Abstract Body (Do not enter title and authors here): Background: HFpEF is a complex and prevalent condition with few effective treatments. HDAC6 regulates several biological processes, including autophagy, mitochondrial function and inflammation, through deacetylation of non-histone proteins, but its impact and therapeutic potential in HFpEF have not been thoroughly evaluated. We investigated the efficacy of a highly potent and selective small molecule HDAC6 inhibitor, EKZ-102, in a "two-hit" HFpEF mouse model. EKZ-102 possesses several advantageous characteristics including a next-generation oxadiazole Zn²⁺-binding domain, low nanomolar activity, remarkable selectivity for HDAC6 over all other HDAC paralogs (>1,000-fold), favorable bioavailability with the potential for once daily oral dosing, and CNS penetrance. Furthermore, EKZ-102 exhibits a clean in vitro safety profile and no observed adverse effects levels (NOAELs) have been identified in rodent and non-rodent species in 28-day GLP toxicology studies, poising EKZ-102 for clinical assessment.

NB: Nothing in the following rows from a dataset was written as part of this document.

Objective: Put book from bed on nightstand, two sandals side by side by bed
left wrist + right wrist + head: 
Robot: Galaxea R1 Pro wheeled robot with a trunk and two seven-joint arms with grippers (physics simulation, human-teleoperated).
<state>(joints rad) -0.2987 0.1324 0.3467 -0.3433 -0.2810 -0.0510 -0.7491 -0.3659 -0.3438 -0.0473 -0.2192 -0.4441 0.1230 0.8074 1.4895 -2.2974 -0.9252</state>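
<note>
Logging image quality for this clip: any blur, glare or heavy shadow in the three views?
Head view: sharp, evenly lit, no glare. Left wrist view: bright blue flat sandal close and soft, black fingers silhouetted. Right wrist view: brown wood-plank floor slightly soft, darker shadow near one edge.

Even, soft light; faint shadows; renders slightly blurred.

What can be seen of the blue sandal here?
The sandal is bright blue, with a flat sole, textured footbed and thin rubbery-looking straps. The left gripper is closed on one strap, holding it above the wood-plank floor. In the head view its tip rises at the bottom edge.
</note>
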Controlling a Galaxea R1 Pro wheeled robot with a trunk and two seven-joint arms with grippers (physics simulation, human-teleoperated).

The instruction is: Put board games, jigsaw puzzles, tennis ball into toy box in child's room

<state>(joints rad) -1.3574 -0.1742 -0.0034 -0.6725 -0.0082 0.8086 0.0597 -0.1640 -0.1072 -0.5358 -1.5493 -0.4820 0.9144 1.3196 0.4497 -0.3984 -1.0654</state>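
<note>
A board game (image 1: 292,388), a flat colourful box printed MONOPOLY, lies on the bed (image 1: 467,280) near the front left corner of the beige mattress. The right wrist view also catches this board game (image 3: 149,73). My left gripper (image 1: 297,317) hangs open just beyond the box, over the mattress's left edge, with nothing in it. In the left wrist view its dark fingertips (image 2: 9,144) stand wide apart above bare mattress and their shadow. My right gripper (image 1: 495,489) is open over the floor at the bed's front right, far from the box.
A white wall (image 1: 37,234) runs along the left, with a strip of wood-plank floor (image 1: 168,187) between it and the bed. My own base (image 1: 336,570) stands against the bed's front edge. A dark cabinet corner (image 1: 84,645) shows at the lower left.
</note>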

Methods: HFpEF was induced in 10-week-old male C57BL/6N mice using HFD combined with the NOS inhibitor L-NAME (1.5 g/kg). After 5 weeks, mice were randomized to receive daily oral gavage of either vehicle (1% CMC), empagliflozin (10 mg/kg), or EKZ-102 (30 mg/kg) for 10 weeks. We assessed the effects of treatment on body weight, echocardiographic indices of cardiac function, treadmill exercise capacity, and invasive systemic and LV pressures.
Results: Echocardiography confirmed preserved LVEF across all groups. Following 10 weeks of treatment, HDAC6 inhibition significantly reduced the E/e' ratio compared to HFpEF controls, with effects comparable to the clinically approved SGLT2 inhibitor treatment, empagliflozin. Vehicle-treated mice exhibited deteriorated treadmill exercise running distance and work; notably, HDAC6 inhibition with EKZ-102 significantly improved both of these clinically relevant markers, mirroring the improvements seen with empagliflozin. While no treatment affected systemic blood pressure, EKZ-102 treatment significantly reduced LVEDP compared to vehicle controls, a benefit not statistically significant with empagliflozin.
Conclusion: Our findings demonstrate that pharmacological inhibition of HDAC6 with EKZ-102 improves key pathological and functional deficits in a well-established mouse model of HFpEF. These results highlight HDAC6 as a promising therapeutic target for HFpEF and warrant further investigation into EKZ-102's clinical potential.